### Instructions to follow
Retype the records below so that each one matches exactly.

### Record set
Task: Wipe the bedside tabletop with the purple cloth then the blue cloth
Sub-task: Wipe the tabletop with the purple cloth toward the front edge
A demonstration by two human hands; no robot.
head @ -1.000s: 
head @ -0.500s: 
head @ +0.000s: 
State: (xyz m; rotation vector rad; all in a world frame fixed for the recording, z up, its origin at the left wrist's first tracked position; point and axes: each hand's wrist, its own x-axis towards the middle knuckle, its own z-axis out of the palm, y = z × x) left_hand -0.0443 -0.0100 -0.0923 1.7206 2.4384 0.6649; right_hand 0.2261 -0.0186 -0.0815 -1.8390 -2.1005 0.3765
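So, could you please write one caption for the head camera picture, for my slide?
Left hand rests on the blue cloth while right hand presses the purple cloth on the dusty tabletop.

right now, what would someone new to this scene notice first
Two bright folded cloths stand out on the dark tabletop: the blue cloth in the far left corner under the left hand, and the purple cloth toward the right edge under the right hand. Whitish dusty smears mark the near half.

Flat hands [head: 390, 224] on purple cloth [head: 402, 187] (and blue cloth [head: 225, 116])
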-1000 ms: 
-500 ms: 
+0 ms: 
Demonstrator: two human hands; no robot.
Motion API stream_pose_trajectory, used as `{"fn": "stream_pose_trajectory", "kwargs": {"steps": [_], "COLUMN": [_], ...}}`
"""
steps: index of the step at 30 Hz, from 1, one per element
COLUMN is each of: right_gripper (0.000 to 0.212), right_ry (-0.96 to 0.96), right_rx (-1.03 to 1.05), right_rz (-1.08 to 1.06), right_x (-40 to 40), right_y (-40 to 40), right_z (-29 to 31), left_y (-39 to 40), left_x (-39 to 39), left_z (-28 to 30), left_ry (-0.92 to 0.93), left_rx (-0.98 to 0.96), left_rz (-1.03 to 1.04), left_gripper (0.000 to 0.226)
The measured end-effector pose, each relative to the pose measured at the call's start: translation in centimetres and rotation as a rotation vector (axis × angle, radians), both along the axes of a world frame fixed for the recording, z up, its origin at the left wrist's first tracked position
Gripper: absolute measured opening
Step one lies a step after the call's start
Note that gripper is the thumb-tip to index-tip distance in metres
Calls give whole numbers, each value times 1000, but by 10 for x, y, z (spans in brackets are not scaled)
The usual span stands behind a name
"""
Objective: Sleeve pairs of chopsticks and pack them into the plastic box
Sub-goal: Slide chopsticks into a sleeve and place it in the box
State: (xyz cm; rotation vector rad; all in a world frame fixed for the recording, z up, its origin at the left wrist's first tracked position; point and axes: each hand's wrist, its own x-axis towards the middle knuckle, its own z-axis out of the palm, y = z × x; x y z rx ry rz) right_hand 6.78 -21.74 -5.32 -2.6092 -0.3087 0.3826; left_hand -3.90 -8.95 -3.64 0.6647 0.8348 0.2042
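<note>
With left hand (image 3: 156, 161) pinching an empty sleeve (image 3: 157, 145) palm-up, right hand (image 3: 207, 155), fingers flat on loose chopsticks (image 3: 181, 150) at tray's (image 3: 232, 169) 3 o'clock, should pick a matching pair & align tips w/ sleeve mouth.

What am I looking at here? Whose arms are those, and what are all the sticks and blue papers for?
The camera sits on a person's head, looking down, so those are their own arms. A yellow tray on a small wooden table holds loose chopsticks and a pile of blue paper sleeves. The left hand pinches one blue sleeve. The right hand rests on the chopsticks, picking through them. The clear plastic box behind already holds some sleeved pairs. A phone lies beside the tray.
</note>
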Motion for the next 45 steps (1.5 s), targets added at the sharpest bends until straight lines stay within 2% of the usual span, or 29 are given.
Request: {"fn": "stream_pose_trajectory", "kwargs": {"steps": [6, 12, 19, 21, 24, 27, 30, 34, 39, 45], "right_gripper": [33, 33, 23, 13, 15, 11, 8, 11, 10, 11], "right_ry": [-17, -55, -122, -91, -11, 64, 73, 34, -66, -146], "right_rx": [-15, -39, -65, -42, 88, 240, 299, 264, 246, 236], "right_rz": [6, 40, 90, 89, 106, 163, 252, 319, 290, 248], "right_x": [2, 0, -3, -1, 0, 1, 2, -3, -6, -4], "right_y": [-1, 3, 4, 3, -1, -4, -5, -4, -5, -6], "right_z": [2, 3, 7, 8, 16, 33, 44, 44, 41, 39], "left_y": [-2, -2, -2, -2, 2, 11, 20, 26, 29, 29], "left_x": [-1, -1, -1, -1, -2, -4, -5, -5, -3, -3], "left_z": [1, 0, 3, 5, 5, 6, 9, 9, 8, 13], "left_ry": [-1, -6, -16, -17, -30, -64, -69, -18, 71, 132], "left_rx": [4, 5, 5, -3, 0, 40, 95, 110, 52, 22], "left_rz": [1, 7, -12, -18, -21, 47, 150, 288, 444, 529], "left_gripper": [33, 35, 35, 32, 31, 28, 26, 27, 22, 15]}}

### Task answer
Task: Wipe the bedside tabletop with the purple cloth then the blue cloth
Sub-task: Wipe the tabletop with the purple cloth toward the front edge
A demonstration by two human hands; no robot.
head @ -1.000s: 
head @ -0.500s: 
head @ +0.000s: 
State: (xyz m; rotation vector rad; all in a world frame fixed for the recording, z up, its origin at the left wrist's first tracked position; point and axes: each hand's wrist, its own x-axis towards the middle knuckle, its own z-axis out of the palm, y = z × x) left_hand -0.0443 -0.0100 -0.0923 1.7206 2.4384 0.6649; right_hand 0.2261 -0.0186 -0.0815 -1.8390 -2.1005 0.3765
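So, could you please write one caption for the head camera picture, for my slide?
Left hand rests on the blue cloth while right hand presses the purple cloth on the dusty tabletop.

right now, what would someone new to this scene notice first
Two bright folded cloths stand out on the dark tabletop: the blue cloth in the far left corner under the left hand, and the purple cloth toward the right edge under the right hand. Whitish dusty smears mark the near half.

Flat hands [head: 390, 224] on purple cloth [head: 402, 187] (and blue cloth [head: 225, 116])
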-1000 ms: 
-500 ms: 
+0 ms: 
Demonstrator: two human hands; no robot.
Motion API stream_pose_trajectory, used as `{"fn": "stream_pose_trajectory", "kwargs": {"steps": [_], "COLUMN": [_], ...}}`
"""
steps: index of the step at 30 Hz, from 1, one per element
COLUMN is each of: right_gripper (0.000 to 0.212), right_ry (-0.96 to 0.96), right_rx (-1.03 to 1.05), right_rz (-1.08 to 1.06), right_x (-40 to 40), right_y (-40 to 40), right_z (-29 to 31), left_y (-39 to 40), left_x (-39 to 39), left_z (-28 to 30), left_ry (-0.92 to 0.93), left_rx (-0.98 to 0.96), left_rz (-1.03 to 1.04), left_gripper (0.000 to 0.226)
The measured end-effector pose, each relative to the pose measured at the call's start: translation in centimetres and rotation as a rotation vector (axis × angle, radians), both along the axes of a world frame fixed for the recording, z up, its origin at the left wrist's first tracked position
Gripper: absolute measured opening
Step one lies a step after the call's start
Note that gripper is the thumb-tip to index-tip distance in metres
Calls give whole numbers, each value times 1000, but by 10 for x, y, z (spans in brackets are not scaled)
The usual span stands behind a name
"""
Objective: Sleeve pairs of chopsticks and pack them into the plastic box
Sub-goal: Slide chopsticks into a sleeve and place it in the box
State: (xyz cm; rotation vector rad; all in a world frame fixed for the recording, z up, its origin at the left wrist's first tracked position; point and axes: each hand's wrist, its own x-axis towards the middle knuckle, its own z-axis out of the palm, y = z × x; x y z rx ry rz) right_hand 6.78 -21.74 -5.32 -2.6092 -0.3087 0.3826; left_hand -3.90 -8.95 -3.64 0.6647 0.8348 0.2042
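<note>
With left hand (image 3: 156, 161) pinching an empty sleeve (image 3: 157, 145) palm-up, right hand (image 3: 207, 155), fingers flat on loose chopsticks (image 3: 181, 150) at tray's (image 3: 232, 169) 3 o'clock, should pick a matching pair & align tips w/ sleeve mouth.

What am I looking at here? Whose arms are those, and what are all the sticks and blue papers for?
The camera sits on a person's head, looking down, so those are their own arms. A yellow tray on a small wooden table holds loose chopsticks and a pile of blue paper sleeves. The left hand pinches one blue sleeve. The right hand rests on the chopsticks, picking through them. The clear plastic box behind already holds some sleeved pairs. A phone lies beside the tray.
</note>
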Motion for the next 45 steps (1.5 s), targets added at the sharpest bends until straight lines stay within 2% of the usual span, or 29 are given.
Request: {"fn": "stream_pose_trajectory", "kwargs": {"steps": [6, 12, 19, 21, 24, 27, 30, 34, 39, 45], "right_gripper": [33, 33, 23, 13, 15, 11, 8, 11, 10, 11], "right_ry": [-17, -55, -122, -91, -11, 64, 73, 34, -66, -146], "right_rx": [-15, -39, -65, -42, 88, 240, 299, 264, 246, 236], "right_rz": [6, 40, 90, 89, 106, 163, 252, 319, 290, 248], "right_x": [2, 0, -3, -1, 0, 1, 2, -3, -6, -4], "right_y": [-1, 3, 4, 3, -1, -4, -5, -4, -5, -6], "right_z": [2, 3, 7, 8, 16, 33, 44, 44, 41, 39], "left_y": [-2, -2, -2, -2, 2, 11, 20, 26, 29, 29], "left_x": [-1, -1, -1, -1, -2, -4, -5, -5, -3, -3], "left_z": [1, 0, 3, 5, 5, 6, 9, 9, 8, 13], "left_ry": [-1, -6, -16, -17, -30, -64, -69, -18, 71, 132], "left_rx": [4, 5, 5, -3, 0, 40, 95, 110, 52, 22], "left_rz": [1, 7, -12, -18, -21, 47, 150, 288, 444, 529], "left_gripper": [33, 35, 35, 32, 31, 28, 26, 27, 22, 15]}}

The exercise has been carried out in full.